SHANE: There's a lot of noise out there. How can a Christian avoid information overload?

ADAM: That’s a great question. There are a couple of sections in Digital Disciple about this very topic. The bottom line is this: human beings miss the constant things because we adapted to notice what is changing. This keeps us from noticing the presence of God as readily as we might because that presence is constant. Practicing noticing God’s presence is the absolute best way to avoid information overload because it involves being tranquil, being silent, and listening for that still, small voice.
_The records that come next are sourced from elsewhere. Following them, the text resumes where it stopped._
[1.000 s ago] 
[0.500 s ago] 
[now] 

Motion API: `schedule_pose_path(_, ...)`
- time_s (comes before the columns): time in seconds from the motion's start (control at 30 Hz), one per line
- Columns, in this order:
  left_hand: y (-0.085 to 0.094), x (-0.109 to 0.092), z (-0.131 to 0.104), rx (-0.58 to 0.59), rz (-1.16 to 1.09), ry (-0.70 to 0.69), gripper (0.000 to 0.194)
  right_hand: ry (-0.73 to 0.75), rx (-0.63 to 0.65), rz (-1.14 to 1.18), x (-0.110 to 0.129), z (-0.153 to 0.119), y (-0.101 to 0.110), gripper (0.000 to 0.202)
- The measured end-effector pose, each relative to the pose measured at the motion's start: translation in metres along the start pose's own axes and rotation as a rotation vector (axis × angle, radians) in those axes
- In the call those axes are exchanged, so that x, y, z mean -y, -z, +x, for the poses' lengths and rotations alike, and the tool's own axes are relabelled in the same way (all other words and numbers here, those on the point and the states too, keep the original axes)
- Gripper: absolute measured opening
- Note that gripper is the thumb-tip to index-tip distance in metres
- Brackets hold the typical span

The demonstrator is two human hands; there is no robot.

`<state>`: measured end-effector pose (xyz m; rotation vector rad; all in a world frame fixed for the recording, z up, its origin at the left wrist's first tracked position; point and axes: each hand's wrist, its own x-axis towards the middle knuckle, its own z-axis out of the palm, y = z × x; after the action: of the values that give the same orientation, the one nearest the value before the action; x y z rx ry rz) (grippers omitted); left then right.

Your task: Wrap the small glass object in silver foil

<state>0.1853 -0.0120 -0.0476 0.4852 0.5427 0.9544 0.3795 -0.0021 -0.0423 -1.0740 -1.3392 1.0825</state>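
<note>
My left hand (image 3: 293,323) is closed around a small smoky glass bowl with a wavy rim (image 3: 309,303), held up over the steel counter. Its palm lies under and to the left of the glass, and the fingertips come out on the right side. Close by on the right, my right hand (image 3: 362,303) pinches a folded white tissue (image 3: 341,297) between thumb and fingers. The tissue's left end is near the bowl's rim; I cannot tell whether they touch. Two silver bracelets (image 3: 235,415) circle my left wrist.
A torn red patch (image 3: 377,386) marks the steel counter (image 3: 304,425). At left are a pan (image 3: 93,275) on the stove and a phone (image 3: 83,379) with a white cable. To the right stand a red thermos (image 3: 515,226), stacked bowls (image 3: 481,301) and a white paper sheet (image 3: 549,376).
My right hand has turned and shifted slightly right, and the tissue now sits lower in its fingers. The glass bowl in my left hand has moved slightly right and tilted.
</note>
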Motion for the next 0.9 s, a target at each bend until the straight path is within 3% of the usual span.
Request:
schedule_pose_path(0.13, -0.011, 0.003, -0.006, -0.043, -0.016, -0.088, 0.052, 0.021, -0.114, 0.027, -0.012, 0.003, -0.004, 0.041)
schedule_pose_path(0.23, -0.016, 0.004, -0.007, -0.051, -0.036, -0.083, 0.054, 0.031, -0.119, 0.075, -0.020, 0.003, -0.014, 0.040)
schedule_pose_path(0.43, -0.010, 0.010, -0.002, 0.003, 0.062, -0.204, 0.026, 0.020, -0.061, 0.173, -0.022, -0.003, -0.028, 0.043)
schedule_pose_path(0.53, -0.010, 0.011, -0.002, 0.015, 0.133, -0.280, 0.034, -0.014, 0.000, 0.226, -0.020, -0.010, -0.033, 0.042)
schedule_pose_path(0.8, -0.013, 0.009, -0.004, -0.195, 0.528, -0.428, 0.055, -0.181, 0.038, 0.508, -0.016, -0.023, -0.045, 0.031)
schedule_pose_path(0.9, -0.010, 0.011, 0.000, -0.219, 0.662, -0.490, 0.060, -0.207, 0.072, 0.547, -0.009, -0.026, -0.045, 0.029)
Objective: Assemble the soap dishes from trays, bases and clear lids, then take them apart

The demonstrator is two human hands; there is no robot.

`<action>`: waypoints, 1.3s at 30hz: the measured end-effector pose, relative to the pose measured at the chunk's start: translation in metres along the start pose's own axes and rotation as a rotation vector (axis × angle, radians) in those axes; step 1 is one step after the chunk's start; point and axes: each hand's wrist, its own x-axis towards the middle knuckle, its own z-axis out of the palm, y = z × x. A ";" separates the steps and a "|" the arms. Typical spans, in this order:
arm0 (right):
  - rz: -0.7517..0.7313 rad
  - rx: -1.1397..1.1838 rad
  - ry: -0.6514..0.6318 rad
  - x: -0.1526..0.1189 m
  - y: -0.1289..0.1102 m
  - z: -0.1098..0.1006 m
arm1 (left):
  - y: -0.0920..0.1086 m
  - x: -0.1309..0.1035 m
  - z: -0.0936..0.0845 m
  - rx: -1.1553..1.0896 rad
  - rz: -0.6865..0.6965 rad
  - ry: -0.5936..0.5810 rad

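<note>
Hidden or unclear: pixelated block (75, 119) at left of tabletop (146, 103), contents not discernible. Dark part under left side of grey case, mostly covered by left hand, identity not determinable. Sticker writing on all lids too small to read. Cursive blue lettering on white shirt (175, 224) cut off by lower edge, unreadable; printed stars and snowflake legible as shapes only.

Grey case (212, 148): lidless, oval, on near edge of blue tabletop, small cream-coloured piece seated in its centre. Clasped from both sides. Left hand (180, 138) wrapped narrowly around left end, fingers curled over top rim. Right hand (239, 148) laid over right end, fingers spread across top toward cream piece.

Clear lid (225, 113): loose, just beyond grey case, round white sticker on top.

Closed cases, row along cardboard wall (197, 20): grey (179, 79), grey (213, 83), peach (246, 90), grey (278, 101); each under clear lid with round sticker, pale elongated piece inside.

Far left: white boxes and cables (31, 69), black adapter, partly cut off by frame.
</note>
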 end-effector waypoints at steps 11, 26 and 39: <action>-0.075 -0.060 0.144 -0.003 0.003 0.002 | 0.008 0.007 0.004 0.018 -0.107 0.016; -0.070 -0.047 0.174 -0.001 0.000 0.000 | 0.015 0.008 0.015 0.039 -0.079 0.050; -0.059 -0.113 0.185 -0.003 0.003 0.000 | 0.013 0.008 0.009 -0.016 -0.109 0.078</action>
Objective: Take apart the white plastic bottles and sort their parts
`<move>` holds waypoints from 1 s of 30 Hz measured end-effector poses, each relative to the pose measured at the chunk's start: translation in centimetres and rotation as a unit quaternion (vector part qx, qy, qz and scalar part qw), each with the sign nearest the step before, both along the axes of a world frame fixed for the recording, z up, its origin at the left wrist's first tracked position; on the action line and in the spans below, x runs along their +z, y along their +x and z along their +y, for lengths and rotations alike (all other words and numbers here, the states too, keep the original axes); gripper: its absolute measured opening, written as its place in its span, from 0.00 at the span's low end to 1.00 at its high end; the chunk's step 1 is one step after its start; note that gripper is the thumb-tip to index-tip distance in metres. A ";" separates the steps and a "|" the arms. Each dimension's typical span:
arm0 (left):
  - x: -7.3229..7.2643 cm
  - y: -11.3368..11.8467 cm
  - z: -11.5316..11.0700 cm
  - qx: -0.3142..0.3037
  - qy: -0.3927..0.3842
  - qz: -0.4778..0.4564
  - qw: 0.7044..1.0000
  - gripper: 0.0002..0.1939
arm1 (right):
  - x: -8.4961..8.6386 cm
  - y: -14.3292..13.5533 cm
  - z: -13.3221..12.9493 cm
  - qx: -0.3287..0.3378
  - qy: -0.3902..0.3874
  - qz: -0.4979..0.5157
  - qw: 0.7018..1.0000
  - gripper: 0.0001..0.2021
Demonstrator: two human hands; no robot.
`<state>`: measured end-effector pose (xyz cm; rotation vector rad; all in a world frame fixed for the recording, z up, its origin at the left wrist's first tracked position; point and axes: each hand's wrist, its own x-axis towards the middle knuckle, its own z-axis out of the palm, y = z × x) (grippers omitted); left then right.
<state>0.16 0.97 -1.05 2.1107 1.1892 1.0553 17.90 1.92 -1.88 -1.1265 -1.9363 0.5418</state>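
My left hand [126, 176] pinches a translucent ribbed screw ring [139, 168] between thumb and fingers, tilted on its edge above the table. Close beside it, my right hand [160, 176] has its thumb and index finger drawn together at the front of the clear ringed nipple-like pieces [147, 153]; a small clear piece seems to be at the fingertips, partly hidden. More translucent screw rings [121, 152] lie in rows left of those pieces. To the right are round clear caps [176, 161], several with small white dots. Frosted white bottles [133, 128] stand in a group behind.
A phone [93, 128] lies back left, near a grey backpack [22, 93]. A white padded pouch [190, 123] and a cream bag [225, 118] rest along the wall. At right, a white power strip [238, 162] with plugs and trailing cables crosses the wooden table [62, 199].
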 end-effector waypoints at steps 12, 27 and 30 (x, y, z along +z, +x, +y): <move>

SHANE: You run a blog and a site called "Devo 180". How much time do you spend publishing these sites and what do you hope to accomplish with them?

I probably spend about an hour and a half a day on devo180.com. Since it’s a daily thing, it takes more maintenance than wherethewind.com, which is my blog. However, since the Devo site is designed to have a more conversational tone, I don’t spend as much time polishing the writing on it. If I post something on the blog, I have really worked on it. Thus, the blog posts tend to be more infrequent, but higher quality. With the Devo site, I hope to provide people a tiny bit about following Jesus every day – just three minutes can go a long way. With the blog, when I began it, I was really just looking for an outlet for writing following seminary. I know that my grandmother reads it, and that keeps me accountable.

SHANE: What has it been like writing your first book? Do you have any advice for first time authors?

ADAM: Writing my first book has been both exhausting and exhilarating: exhausting because I already have a full time job and I wrote the book during vacation time; and exhilarating because I have this golden opportunity to have my writing begin conversations with other people. The funny thing is that, while I was writing, I told myself I wasn’t writing a book. I convinced myself that I was writing forty blog posts. This helped me take things in sizable chunks. If I had sat down to write a BOOK, then I never would have done so. The second draft is the time to take the material and make it all flow. Advice for first time authors? Let’s see. Read Bird by Bird by Anne Lamott. That’s where I found all the advice I could digest. Also, start a blog if you don’t already have one. Those of us who know how to spell and use grammar correctly need to unite against the tangle of bad spelling and horrid sentence structure that is found online.